HOUSTON — Historic winter storms in February shattered electric plants across Texas, prompting energy providers to force blackouts across the state to preserve what fragile electricity they could generate. At least 49 deaths have been linked to the storms and subsequent power outages.
Record snowfall and single-digit temperatures froze the state’s electric systems, pushing over 4.3 million into darkness. The outages, first expected to be “rolling” and only a few hours, stretched to days for millions of Texans. Their homes and cities were ill-prepared for such intense winter weather.
A Houston priest lost his car and all his belongings after his rectory at Holy Name Catholic Church went up in flames. He still celebrated Ash Wednesday Mass the next day in a frigid cafeteria.
After the “once-in-a-generation” storm first took the electricity from Jennifer Gonzalez’s home, the novelty of playing in the snow was brief. It wasn’t the right consistency to build a snowman, but enough to freeze their back door and side-gate shut and turn the neighborhood streets to ice.
The coincidence of the storm and Ash Wednesday’s start to Lent wasn’t lost on Gonzalez, who attends St. Cecilia Catholic Church in Houston.
“It’s a good reminder to unite our suffering with others,” she told the Texas Catholic Herald, newspaper of the Archdiocese of Galveston-Houston.
Father Anil Thomas, a Society of the Divine Word priest, who lost his Houston rectory in the fire, told the Houston Chronicle: “Today is Ash Wednesday and we are in ashes.”
During the week, millions in the state were still without power and water. From Dallas, to Austin and Laredo, electricity finally came back for thousands who lost power for more than four days, as temperatures continued to drop below freezing. People were melting snow to flush their toilets.
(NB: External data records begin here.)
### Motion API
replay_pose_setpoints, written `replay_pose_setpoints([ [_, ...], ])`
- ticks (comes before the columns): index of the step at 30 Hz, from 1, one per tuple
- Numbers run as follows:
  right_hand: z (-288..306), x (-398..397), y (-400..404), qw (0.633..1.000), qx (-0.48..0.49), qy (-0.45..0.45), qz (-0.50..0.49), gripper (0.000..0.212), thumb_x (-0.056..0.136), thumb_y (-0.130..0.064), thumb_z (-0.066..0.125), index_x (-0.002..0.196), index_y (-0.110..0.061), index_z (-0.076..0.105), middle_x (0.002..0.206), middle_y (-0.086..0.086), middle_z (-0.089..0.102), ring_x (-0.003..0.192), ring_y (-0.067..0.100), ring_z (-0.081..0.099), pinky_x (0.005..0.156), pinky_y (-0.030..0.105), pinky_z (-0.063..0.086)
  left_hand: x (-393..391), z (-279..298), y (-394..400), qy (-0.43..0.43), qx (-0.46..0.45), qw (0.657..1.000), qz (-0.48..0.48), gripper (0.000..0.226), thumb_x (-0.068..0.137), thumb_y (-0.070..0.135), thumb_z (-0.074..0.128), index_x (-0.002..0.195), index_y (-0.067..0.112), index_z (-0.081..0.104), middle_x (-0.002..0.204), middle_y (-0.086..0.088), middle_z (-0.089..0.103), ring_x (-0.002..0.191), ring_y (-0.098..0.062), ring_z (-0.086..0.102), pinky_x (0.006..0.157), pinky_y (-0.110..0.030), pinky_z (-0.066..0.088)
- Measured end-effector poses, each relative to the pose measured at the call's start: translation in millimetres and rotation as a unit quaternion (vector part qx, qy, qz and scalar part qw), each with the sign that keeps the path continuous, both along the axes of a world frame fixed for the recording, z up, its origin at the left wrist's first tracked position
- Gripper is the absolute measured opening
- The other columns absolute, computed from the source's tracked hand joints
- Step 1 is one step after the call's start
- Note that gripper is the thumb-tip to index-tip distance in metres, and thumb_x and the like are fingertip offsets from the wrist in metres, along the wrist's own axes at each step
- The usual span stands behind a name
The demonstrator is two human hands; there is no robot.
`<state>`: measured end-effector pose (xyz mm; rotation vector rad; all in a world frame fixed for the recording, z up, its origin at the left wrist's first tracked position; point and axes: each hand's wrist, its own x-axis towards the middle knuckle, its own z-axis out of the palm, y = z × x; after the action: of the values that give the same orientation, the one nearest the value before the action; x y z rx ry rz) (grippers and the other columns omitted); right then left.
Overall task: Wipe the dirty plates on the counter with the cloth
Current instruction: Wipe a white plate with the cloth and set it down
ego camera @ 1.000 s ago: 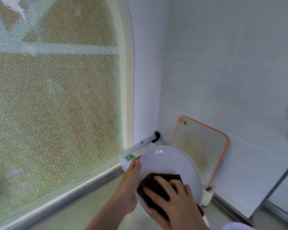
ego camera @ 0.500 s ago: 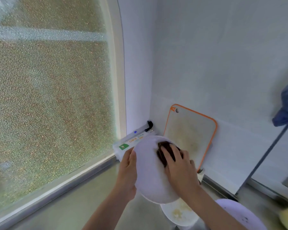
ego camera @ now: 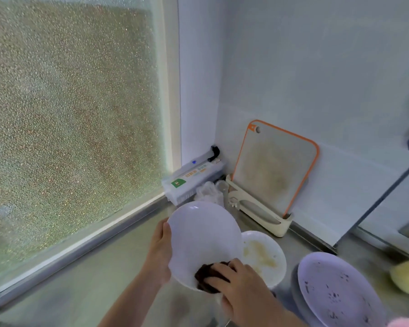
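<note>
Frosted window fills the left; grey table below it. Orange-edged cutting board leans on the wall in its stand. White plate held tilted above the table — left hand grips its left rim. Right hand presses the dark cloth on the plate's lower edge, fingers curled over it. Smeared plate just behind; speckled plate to the right.

A large frosted window with pebbled glass fills the left side and lets in daylight, its pale frame meeting plain white walls in a corner; a grey desk runs below, with a metal strip along the sill
</note>
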<state>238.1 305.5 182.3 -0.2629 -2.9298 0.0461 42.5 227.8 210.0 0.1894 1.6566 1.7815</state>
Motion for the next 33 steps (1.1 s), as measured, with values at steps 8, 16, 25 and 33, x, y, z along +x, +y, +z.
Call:
replay_pose_setpoints([
  [8,-25,11,63,0.929,-0.231,0.018,-0.289,0.044,0.085,-0.011,0.054,0.125,-0.029,0.060,0.121,-0.013,0.057,0.101,0.015,0.054,0.090,0.032,0.048,-25,-78,-7,0.008,-0.088,0.996,-0.032,0.029,0.102,0.033,0.035,0.110,0.021,0.060,0.109,-0.009,0.066,0.094,-0.030,0.063,0.079,-0.042,0.054],
  [16,-43,20,66,0.252,-0.878,0.238,-0.329,0.032,0.091,-0.022,0.050,0.111,-0.002,0.066,0.081,0.020,0.064,0.060,0.027,0.063,0.043,0.027,0.050,-39,-152,-7,0.021,-0.189,0.982,0.013,0.030,0.103,0.020,0.033,0.124,0.013,0.054,0.115,-0.011,0.056,0.100,-0.026,0.050,0.090,-0.041,0.041],
  [25,-61,45,81,0.209,-0.876,0.281,-0.332,0.039,0.088,-0.003,0.055,0.126,-0.006,0.059,0.070,0.015,0.053,0.035,0.020,0.045,0.037,0.025,0.042,-47,-190,1,0.061,-0.284,0.955,0.058,0.034,0.101,0.013,0.040,0.124,-0.004,0.059,0.126,-0.025,0.059,0.117,-0.041,0.054,0.099,-0.046,0.040],
  [33,-60,70,129,0.347,-0.831,0.241,-0.362,0.049,0.073,0.009,0.070,0.119,-0.007,0.064,0.107,0.020,0.070,0.077,0.029,0.068,0.056,0.033,0.054,-61,-222,-3,0.141,-0.436,0.889,0.001,0.031,0.095,0.016,0.050,0.112,-0.002,0.067,0.110,-0.030,0.067,0.103,-0.045,0.060,0.089,-0.047,0.045],
])
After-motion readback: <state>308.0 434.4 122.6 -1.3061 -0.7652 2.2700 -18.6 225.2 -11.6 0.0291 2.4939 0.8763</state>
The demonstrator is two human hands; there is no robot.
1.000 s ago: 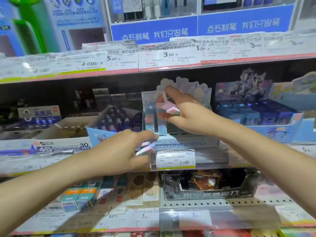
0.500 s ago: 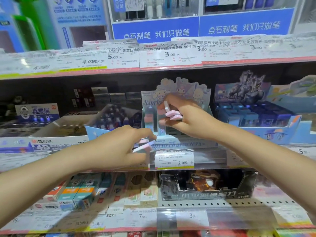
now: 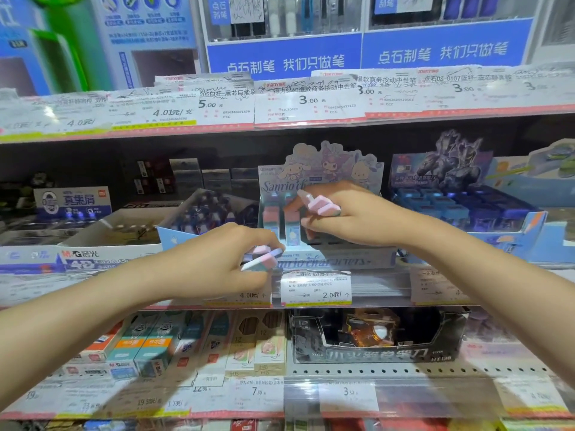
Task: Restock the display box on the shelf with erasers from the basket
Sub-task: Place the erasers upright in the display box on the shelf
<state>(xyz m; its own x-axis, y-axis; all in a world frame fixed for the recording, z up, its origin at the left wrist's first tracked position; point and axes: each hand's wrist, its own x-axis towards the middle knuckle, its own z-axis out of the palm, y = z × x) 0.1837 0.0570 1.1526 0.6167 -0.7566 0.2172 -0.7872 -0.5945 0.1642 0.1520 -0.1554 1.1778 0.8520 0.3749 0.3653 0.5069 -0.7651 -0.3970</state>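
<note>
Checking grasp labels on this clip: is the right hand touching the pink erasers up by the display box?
Touching. The head view shows the right hand with its fingers curled round the pink erasers, in front of the display box.

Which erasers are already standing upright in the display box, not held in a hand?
The two pink-topped erasers standing side by side at the left of the Sanrio display box; the other erasers are gripped, tilted, in either hand.

Printed cardboard display box [image 3: 334, 259], glossy wrapped erasers [image 3: 287, 227], paper price tags [image 3: 315, 289], perforated metal shelf [image 3: 404, 371]
</note>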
There were 10 hypothermia deaths, along with more than 600 cases of carbon monoxide poisoning in Harris County, which includes Houston and neighboring communities.
By Feb. 19, as temperatures slowly rose above freezing, thousands of homes turned their water back on only to find cracked and bursting pipes. Compromised civic water systems forced millions in Texas to boil water for days. In San Angelo, city leaders were begging communities to conserve water.
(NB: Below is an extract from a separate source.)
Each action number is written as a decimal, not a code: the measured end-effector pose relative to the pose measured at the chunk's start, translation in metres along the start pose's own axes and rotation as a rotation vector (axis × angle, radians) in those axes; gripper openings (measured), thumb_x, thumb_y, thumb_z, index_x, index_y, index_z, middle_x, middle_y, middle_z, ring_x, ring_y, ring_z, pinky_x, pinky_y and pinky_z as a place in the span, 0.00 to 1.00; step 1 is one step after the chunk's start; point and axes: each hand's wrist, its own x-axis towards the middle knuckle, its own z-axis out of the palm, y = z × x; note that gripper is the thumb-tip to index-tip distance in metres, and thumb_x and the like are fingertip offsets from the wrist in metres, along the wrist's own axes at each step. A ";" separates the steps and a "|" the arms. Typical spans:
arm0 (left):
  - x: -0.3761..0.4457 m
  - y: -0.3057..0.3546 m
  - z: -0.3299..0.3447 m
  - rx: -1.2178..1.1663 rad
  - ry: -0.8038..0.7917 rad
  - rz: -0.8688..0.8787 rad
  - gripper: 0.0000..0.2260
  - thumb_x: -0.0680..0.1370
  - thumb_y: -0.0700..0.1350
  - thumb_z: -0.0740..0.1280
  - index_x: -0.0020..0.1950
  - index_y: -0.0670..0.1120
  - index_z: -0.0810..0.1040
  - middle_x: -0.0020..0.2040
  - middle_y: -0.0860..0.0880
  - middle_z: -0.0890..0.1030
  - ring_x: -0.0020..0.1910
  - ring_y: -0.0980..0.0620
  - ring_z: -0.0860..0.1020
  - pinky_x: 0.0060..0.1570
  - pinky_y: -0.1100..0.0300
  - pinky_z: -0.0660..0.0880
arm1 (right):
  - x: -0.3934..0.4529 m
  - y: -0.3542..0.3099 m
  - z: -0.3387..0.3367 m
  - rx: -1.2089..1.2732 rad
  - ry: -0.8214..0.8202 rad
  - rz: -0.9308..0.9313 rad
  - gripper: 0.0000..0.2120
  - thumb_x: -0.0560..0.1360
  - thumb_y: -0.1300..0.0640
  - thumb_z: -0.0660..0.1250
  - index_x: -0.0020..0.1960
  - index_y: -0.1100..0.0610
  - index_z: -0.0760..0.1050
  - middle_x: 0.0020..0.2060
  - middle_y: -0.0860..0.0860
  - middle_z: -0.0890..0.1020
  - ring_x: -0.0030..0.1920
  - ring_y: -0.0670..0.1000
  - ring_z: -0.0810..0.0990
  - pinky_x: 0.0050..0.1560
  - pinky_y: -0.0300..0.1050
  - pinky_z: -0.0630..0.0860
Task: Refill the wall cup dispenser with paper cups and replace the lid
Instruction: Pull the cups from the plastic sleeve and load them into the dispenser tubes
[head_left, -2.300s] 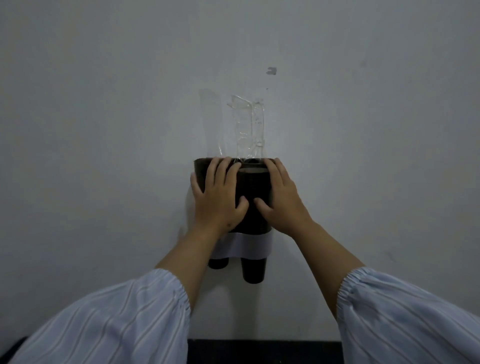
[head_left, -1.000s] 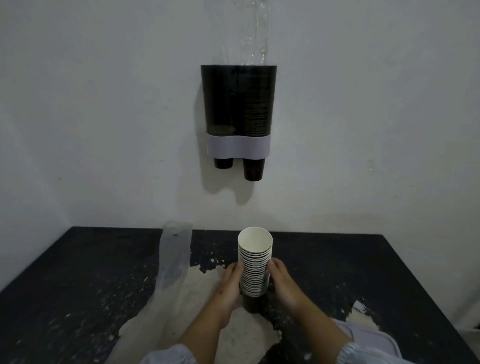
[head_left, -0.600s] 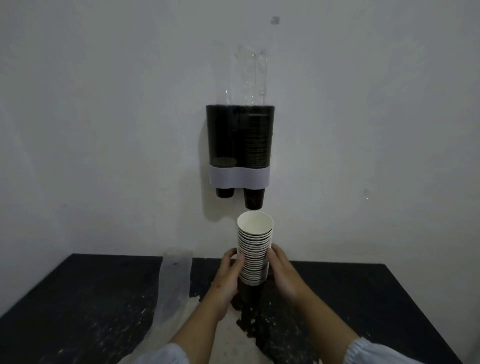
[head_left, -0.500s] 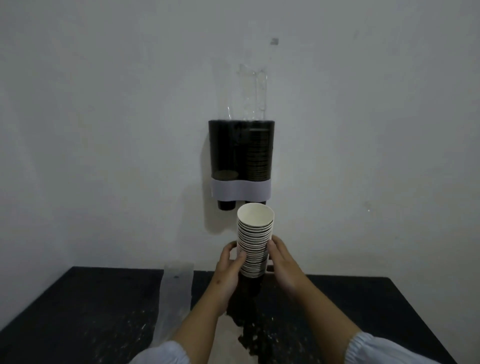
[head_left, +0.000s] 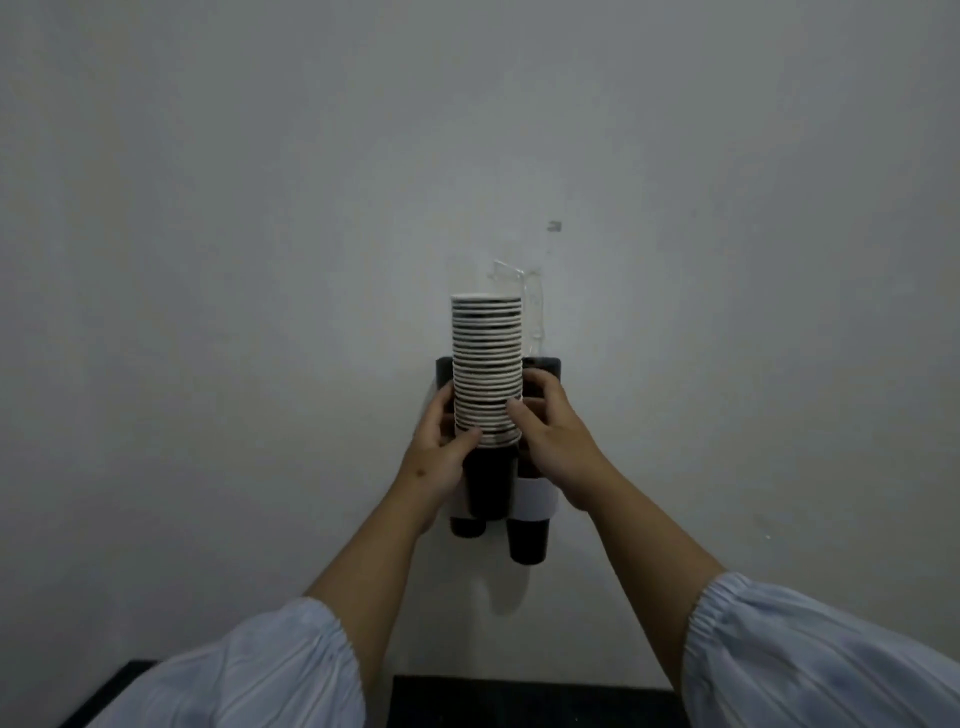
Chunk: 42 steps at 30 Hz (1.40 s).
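Gripping upright cup stack (head_left: 486, 371) — white rims, dark base | left hand (head_left: 439, 462) and right hand (head_left: 558, 441) both clasped it | before black wall dispenser (head_left: 540, 493)

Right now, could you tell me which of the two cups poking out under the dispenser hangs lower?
The right-hand cup hangs lower, its base well below the grey band; the left-hand cup shows only a short stub.
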 end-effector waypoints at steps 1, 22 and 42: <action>0.010 0.008 -0.002 0.000 0.000 0.034 0.26 0.77 0.38 0.63 0.71 0.55 0.63 0.51 0.59 0.76 0.52 0.58 0.77 0.50 0.64 0.77 | 0.010 -0.009 0.000 -0.009 0.000 -0.030 0.16 0.79 0.55 0.59 0.66 0.47 0.64 0.49 0.43 0.77 0.49 0.39 0.76 0.44 0.32 0.74; 0.141 0.073 -0.018 0.168 0.088 0.359 0.23 0.79 0.45 0.61 0.72 0.55 0.60 0.65 0.46 0.71 0.59 0.52 0.72 0.54 0.60 0.73 | 0.134 -0.042 0.010 -0.119 0.106 -0.304 0.28 0.79 0.62 0.58 0.75 0.50 0.52 0.70 0.52 0.67 0.67 0.53 0.70 0.69 0.55 0.68; 0.147 -0.015 -0.032 0.246 0.066 0.057 0.11 0.76 0.41 0.64 0.57 0.48 0.70 0.48 0.50 0.77 0.47 0.54 0.76 0.40 0.68 0.71 | 0.147 0.038 0.008 -0.847 0.152 0.053 0.17 0.75 0.43 0.58 0.60 0.48 0.71 0.60 0.49 0.78 0.66 0.55 0.70 0.65 0.75 0.37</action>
Despite the grip the historic winter storm had on north Texas, faith fueled outreach to Catholics and other community members in the Diocese of Dallas.
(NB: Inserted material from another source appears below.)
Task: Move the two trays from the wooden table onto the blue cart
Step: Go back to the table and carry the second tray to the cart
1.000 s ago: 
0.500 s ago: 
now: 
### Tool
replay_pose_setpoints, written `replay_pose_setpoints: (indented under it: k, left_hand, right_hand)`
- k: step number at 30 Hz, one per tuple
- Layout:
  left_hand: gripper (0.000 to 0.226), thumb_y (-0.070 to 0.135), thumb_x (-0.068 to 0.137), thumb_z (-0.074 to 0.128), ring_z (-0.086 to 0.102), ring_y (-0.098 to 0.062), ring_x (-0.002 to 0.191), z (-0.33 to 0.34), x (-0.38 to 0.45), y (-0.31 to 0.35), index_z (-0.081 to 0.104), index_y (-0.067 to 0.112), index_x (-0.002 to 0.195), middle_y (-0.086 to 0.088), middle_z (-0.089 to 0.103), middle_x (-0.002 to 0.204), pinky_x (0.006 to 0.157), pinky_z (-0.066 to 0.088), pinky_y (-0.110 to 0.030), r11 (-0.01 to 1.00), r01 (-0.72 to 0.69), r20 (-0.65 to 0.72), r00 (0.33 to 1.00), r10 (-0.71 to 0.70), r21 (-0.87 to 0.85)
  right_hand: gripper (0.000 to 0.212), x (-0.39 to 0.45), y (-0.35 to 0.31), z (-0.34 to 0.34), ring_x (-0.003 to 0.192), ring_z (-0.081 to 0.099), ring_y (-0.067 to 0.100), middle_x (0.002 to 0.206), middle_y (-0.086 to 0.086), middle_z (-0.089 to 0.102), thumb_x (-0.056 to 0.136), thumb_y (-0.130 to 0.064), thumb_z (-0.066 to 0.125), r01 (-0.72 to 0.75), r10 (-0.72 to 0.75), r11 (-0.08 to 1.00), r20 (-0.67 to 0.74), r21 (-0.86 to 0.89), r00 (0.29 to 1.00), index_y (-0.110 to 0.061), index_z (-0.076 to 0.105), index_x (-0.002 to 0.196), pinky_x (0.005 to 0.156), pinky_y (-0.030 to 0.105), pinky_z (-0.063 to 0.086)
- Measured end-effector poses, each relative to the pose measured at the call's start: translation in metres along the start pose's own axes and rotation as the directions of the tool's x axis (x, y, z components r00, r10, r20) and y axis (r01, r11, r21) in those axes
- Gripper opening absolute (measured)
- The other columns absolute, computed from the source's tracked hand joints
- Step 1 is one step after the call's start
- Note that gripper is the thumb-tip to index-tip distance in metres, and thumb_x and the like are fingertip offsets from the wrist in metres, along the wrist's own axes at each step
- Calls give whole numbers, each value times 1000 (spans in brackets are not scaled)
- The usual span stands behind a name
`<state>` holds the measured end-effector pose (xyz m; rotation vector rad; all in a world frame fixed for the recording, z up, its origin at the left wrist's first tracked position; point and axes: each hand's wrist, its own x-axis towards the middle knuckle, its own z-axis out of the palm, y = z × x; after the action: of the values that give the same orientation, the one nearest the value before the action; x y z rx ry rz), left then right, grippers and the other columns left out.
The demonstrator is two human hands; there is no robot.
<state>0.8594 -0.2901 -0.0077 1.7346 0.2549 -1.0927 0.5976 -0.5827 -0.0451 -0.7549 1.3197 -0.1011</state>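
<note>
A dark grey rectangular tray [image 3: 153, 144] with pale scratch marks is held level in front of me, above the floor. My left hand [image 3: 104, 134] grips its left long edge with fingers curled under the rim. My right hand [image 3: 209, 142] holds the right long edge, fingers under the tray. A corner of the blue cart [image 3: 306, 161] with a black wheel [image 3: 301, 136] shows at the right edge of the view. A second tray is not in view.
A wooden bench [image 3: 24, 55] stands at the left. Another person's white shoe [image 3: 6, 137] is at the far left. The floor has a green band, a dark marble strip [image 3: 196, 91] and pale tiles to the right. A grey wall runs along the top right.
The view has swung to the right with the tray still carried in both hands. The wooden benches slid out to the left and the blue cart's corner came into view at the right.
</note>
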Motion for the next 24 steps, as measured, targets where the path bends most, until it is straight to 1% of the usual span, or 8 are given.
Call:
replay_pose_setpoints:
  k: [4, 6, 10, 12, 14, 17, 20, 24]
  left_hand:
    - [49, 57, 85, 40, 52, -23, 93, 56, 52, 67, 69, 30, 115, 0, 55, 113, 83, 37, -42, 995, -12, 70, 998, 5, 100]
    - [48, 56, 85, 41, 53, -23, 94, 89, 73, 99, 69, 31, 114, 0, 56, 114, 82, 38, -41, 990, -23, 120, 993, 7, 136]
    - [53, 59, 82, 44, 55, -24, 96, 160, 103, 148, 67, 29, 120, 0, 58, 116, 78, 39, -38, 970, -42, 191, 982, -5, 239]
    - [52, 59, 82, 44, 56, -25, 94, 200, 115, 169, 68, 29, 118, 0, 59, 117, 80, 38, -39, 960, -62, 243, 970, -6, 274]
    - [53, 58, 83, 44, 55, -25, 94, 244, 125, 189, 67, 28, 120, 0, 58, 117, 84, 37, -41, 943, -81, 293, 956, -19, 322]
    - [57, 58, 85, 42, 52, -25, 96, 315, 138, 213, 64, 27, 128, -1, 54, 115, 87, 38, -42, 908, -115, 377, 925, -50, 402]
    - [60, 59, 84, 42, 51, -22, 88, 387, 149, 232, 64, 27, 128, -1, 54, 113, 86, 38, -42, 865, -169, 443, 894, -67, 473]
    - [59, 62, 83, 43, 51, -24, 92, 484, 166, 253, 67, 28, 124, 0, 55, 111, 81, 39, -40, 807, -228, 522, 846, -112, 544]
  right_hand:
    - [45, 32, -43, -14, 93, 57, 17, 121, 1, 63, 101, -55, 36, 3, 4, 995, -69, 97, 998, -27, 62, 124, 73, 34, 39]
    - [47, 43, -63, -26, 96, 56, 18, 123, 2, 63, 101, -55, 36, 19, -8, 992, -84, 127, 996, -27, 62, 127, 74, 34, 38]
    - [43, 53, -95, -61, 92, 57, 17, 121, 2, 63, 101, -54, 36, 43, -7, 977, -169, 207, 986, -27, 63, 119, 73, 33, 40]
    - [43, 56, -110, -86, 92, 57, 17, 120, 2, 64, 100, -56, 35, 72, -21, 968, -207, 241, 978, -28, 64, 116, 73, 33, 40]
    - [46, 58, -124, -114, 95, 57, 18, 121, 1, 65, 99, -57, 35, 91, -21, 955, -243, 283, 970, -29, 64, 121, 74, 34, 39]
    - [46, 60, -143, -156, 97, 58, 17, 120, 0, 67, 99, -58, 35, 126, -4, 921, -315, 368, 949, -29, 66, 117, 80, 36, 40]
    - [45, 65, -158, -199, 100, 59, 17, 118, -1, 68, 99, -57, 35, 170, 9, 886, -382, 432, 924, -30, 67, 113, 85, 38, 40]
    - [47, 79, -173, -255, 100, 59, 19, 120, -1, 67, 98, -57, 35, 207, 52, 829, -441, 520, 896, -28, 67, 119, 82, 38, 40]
“It’s an opportunity for us to provide to our parishioners in any way we can,” Dallas Bishop Edward J. Burns said. “We recognize that we have to do church differently these days.”
Most campuses across the diocese were closed, according to Matt Vereecke, diocesan superintendent of Catholic schools.
“While we have the opportunity to move to remote learning, we made the determination that with the rolling blackouts and frigid temperatures, the most important thing was to allow families the freedom and flexibility to be safe,” Vereecke told The Texas Catholic, the diocesan newspaper. “We are hopeful that we will be able to be fully back up and running by Monday of next week.”
While the storm affected everyone in north Texas, some were impacted much more than others, said Dave Woodyard, CEO of Catholic Charities Dallas, who noted that more than a few of the agency’s employees were either without power, water and/or stranded by distance and unable to help.
“Too many actually need assistance,” Woodyard said Feb. 17.
Catholic Charities’ immediate response mostly was limited to caring for residents in its two St. Jude Centers, which offer permanent supportive housing for 104 seniors; ongoing efforts to house homeless people impacted by COVID-19; and housing more than 100 homeless from the streets due to the severe weather.
Due to rolling blackouts and other power failures, Woodyard said Catholic Charities, like many, experienced pipe breaks and other cold related issues at some of its complexes.
Despite adverse conditions, he said, some critical elements of service must continue, including providing for the children in the agency’s long-term and transitional foster care and unaccompanied minors residing at its St. Mary’s shelter.
Helping those less fortunate, especially during times such as these, fuels the faith of Catholics in the Diocese of Dallas, Bishop Burns said.
“Dallas has been referred to as a city with a soul. Therein lies the opportunity for us to shine, and we shine as a people when we help our brothers and sisters in need,” Bishop Burns said. “In serving them, we serve him (God).”